DATASET EXCERPT -
++++++

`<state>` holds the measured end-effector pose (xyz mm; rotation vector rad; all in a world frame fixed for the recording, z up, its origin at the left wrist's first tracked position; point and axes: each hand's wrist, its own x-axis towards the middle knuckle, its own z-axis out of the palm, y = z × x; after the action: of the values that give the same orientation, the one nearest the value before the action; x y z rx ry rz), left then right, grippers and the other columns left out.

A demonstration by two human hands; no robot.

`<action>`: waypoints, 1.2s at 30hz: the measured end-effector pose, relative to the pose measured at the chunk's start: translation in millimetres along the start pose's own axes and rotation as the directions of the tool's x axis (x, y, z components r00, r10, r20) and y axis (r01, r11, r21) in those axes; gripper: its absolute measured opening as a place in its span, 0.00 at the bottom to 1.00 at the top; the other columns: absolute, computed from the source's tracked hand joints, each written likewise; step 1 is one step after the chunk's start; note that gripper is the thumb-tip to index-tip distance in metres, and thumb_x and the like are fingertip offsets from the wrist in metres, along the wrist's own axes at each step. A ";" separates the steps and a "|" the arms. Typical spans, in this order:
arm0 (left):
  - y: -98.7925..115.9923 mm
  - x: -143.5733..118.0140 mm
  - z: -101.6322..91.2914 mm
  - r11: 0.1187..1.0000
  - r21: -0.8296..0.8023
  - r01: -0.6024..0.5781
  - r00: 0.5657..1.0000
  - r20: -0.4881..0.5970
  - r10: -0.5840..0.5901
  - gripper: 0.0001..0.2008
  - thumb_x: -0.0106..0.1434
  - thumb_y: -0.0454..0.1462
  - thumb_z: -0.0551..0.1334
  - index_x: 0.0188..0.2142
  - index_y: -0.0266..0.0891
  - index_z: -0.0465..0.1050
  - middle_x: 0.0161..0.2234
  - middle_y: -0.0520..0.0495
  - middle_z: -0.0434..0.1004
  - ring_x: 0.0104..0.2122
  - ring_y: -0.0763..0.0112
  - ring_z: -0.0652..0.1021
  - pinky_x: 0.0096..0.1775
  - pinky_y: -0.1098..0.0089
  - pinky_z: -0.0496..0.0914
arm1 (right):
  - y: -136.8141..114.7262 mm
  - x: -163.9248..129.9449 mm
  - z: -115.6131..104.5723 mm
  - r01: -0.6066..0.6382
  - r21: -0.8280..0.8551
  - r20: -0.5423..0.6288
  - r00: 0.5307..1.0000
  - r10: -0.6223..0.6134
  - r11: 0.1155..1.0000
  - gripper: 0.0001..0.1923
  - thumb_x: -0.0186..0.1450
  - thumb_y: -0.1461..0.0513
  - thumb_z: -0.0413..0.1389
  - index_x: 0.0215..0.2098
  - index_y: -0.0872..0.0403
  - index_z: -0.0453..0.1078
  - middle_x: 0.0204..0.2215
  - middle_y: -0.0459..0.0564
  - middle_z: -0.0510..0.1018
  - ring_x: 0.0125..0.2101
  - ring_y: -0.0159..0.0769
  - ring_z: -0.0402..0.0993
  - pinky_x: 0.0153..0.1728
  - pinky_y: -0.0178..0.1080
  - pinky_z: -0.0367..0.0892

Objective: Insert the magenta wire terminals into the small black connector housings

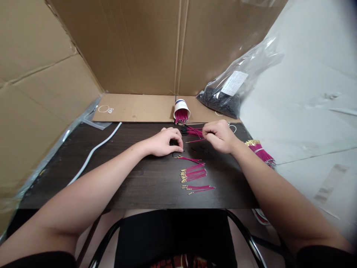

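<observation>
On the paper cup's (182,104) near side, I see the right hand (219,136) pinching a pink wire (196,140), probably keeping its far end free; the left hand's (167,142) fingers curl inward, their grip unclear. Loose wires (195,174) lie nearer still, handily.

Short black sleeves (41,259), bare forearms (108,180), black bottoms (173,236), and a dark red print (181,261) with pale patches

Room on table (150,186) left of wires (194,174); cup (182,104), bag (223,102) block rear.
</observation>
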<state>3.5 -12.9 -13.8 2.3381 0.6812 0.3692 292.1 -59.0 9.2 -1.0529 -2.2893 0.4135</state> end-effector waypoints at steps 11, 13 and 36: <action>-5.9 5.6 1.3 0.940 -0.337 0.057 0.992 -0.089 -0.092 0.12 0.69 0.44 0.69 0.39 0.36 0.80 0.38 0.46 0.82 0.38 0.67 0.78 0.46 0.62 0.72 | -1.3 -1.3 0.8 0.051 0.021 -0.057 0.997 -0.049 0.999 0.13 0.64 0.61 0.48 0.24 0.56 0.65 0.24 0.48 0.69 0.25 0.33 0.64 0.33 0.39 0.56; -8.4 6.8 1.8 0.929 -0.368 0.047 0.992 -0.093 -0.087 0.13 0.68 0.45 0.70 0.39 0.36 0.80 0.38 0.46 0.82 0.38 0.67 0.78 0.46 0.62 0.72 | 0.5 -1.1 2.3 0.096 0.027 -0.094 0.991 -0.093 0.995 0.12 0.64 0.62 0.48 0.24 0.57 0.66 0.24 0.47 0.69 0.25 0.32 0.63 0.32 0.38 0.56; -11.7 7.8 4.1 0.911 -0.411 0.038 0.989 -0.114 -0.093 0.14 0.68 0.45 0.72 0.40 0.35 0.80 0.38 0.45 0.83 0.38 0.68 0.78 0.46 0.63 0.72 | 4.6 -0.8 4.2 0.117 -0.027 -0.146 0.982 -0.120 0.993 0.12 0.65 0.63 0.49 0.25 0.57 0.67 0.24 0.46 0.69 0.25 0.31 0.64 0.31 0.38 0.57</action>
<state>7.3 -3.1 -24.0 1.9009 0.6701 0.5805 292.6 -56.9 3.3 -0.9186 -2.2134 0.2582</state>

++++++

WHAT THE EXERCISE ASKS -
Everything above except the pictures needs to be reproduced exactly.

RESPONSE TO THIS TASK -
`<state>` holds the measured end-effector pose (xyz mm; rotation vector rad; all in a world frame fixed for the recording, z up, its origin at the left wrist's first tracked position; point and axes: each hand's wrist, its own x-axis towards the middle knuckle, its own z-axis out of the palm, y = z × x; after the action: of the values that give the same orientation, the one nearest the value before the action; x y z rx ry rz), left then right, grippers and the other columns left out.

A demonstration by two human hands; no robot.

`<action>`: waypoints, 1.2s at 30hz: the measured end-effector pose, relative to the pose measured at the chunk's start: translation in millimetres along the start pose's own axes and rotation as the directions of the tool's x axis (x, y, z components r00, r10, r20) and y axis (r01, r11, r21) in those axes; gripper: its absolute measured opening as a place in its span, 0.00 at the bottom to 1.00 at the top; the other columns: absolute, computed from the source's tracked hand joints, each written likewise; step 1 is one step after the chunk's start; note that gripper is the thumb-tip to index-tip distance in metres, and thumb_x and the like are fingertip offsets from the wrist in metres, along the wrist's own axes at each step. A ";" separates the steps and a "|" the arms. Typical spans, in this order:
arm0 (left):
  - y: -98.7925..115.9923 mm
  - x: -143.5733..118.0140 mm
  - z: -101.6322..91.2914 mm
  - r11: 0.1187..1.0000
  - r21: -0.8296..0.8023
  - r01: -0.6024..0.5781
  - r00: 0.5657..1.0000
  - r20: -0.4881..0.5970
  - r10: -0.5840..0.5901
  - gripper: 0.0001..0.2008
  - thumb_x: -0.0106..0.1434
  - thumb_y: -0.0454..0.1462
  - thumb_z: -0.0551..0.1334
  - index_x: 0.0188..0.2142
  - index_y: -0.0266..0.0891
  - index_z: -0.0465..0.1050
  - middle_x: 0.0161..0.2234
  - middle_y: -0.0520..0.0495
  - middle_z: -0.0434..0.1004
  - ring_x: 0.0104..0.2122
  - ring_y: -0.0763..0.0112
  - ring_z: -0.0652..0.1021
  - pinky_x: 0.0096..0.1775
  - pinky_y: -0.1098..0.0089
  - pinky_z: -0.0496..0.0914
arm1 (right):
  - y: -136.8141..114.7262 mm
  - x: -163.9248..129.9449 mm
  - z: -115.6131..104.5723 mm
  - r01: -0.6066..0.6382
  - r21: -0.8280..0.8551
  - r20: -0.5423..0.6288
  - r00: 0.5307..1.0000
  - r10: -0.6223..0.6134
  - r11: 0.1155..1.0000
  - gripper: 0.0001..0.1923
  - thumb_x: -0.0186..0.1450
  - thumb_y: -0.1461..0.0513
  - thumb_z: -0.0413..0.1389
  - index_x: 0.0215..0.2098
  - index_y: -0.0872..0.0403
  - index_z: -0.0453..0.1078
  - middle_x: 0.0204..0.2215
  - middle_y: -0.0459..0.0564
  - middle_z: -0.0510..0.1018
  - ring_x: 0.0125..0.2101
  - ring_y: -0.0159..0.0769
  - ring_z: -0.0402..0.0993
  - pinky_x: 0.0153..0.1728
  - pinky_y: -0.0178..0.1080
  - pinky_z: -0.0367..0.0892

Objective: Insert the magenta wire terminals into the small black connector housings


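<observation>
On the paper cup's (182,104) near side, I see the right hand (219,136) pinching a pink wire (196,140), probably keeping its far end free; the left hand's (167,142) fingers curl inward, their grip unclear. Loose wires (195,174) lie nearer still, handily.

Short black sleeves (41,259), bare forearms (108,180), black bottoms (173,236), and a dark red print (181,261) with pale patches

Room on table (150,186) left of wires (194,174); cup (182,104), bag (223,102) block rear.
</observation>
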<state>3.5 -12.9 -13.8 2.3381 0.6812 0.3692 292.1 -59.0 9.2 -1.0529 -2.2893 0.4135</state> end-effector waypoints at steps 11, 13 and 36: <action>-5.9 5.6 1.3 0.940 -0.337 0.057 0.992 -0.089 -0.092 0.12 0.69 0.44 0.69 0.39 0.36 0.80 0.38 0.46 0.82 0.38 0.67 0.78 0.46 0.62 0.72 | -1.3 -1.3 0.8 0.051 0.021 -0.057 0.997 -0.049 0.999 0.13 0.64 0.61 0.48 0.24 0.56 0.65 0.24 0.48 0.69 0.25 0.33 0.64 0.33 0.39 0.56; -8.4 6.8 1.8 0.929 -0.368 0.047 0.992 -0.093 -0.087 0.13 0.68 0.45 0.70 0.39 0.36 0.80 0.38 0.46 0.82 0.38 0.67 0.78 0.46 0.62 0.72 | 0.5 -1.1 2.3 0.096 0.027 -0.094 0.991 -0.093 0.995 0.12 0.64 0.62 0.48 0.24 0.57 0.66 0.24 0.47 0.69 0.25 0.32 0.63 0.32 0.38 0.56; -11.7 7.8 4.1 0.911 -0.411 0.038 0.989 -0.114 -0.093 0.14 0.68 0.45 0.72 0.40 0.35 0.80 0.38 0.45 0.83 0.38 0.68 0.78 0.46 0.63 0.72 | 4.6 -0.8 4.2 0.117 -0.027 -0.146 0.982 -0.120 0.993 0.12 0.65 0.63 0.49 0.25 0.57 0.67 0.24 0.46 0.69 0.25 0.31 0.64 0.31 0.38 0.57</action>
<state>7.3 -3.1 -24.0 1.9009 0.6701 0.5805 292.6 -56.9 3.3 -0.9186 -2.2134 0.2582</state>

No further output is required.